3. Burn the calories. The more active we are, the more calories we can safely consume. Women 50 and older who are physically active can eat 2,000 calories a day; 1,800 for those somewhat active; and 1,600 daily for those not active. Men 50 and older who are physically active should devour no more than 2,800 calories a day; no more than 2,400 for those somewhat active; and 2,000 daily for those not active.

4. Don’t skip on meals. The biggest meal of the day should be lunch. Why? Because by dinner, some seniors are too tired to complete meals or have digestive issues that hamper sleep. And if eating big meals is unappetizing, consider consuming five or six small ones. Even if you’re not hungry, grab a little something to keep your blood sugar at a good level. A low blood sugar can cause dizziness.

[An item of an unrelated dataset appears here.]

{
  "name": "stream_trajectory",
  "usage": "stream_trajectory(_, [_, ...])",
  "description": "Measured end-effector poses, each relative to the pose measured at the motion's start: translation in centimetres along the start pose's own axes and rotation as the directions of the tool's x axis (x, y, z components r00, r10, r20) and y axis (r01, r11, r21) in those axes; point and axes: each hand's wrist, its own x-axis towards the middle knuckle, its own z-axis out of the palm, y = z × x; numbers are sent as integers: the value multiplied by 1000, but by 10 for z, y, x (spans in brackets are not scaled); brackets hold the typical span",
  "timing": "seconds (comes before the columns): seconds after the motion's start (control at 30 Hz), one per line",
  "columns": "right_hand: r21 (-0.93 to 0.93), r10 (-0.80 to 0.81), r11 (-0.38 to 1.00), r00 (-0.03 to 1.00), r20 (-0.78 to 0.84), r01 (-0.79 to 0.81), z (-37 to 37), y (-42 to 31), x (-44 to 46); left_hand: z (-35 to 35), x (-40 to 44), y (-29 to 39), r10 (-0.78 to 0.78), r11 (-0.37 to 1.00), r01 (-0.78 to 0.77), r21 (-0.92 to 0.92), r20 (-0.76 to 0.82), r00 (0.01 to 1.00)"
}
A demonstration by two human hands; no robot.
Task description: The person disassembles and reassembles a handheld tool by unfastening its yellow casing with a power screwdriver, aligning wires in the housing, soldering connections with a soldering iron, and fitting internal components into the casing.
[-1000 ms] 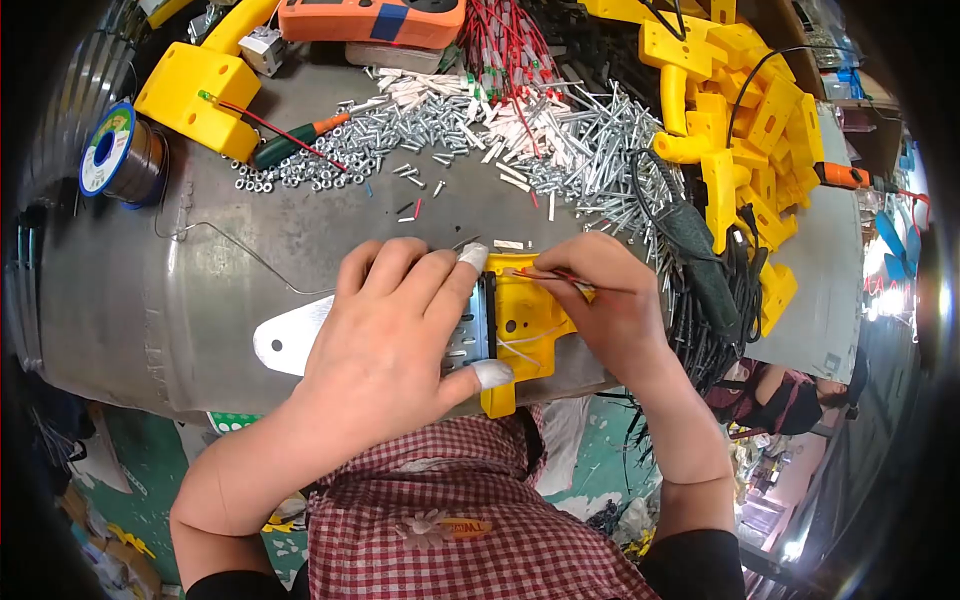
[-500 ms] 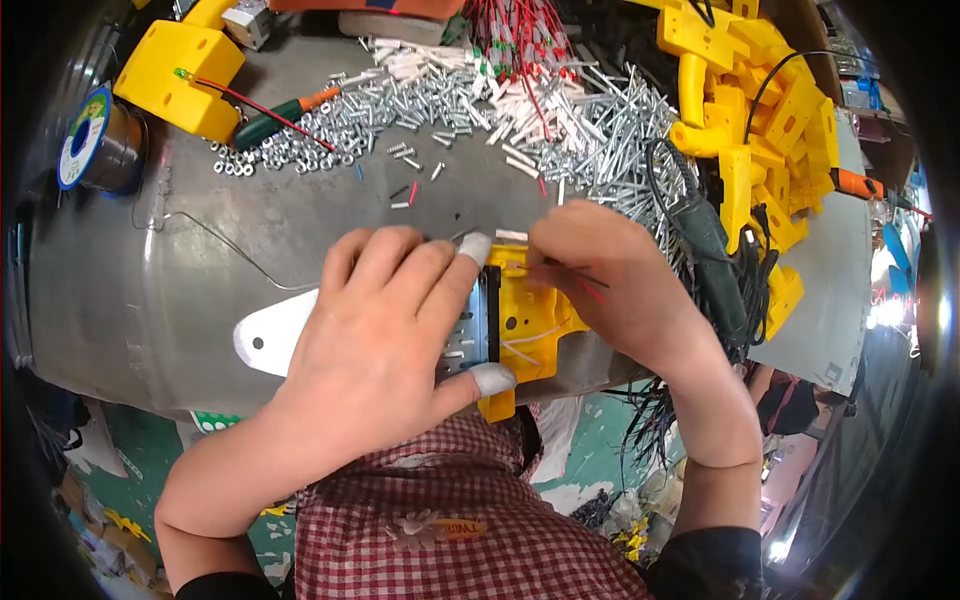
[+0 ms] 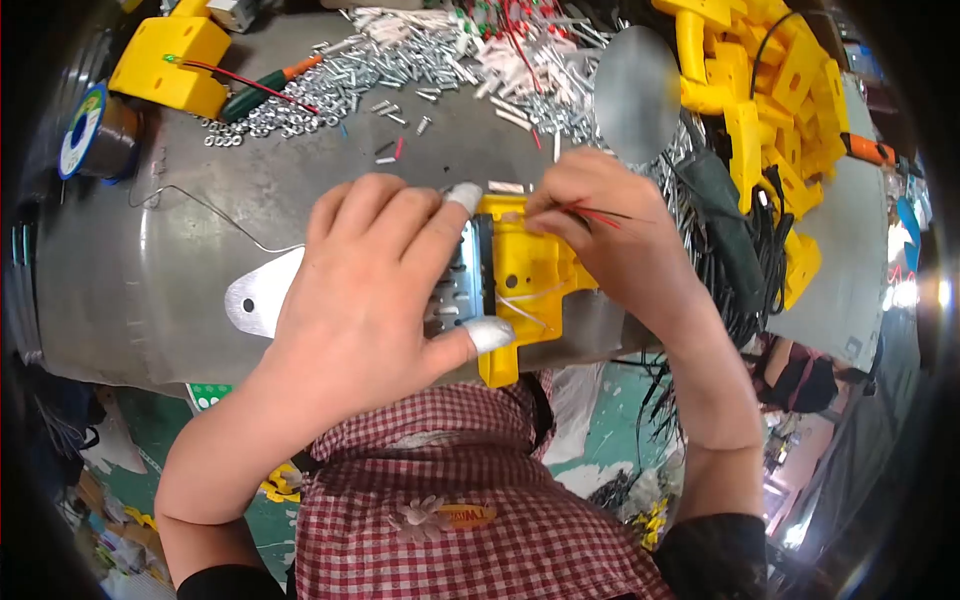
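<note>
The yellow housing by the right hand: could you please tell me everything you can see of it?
The yellow housing looks like moulded plastic, its hollowed face up, with raised edges and a round dark hole. Thin pale strands lie across it. It sits at the near edge of the grey table. On its left is a dark-edged, slotted metal part under the left hand, whose white-covered thumb tip reaches over the housing's edge. At its far end, the right hand pinches thin red and black wires.
</note>
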Motion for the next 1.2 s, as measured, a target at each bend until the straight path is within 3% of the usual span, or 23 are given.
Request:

5. Mind the menu. Devour meals of fish, fruits, beans and nuts. These foods help digestive systems because they are filled with vitamins, minerals and enzymes. They also lower high blood pressure and the risk of heart disease. Only consume red meat in small portions.

6. Video games. A new way to keep a move on in your own home, motion gaming involves interactive video games that get you on your feet and your arms in the air. Also known as “exergames,” these video games help with coordination, balance and strength, loneliness and depression — and they impress the grandchildren.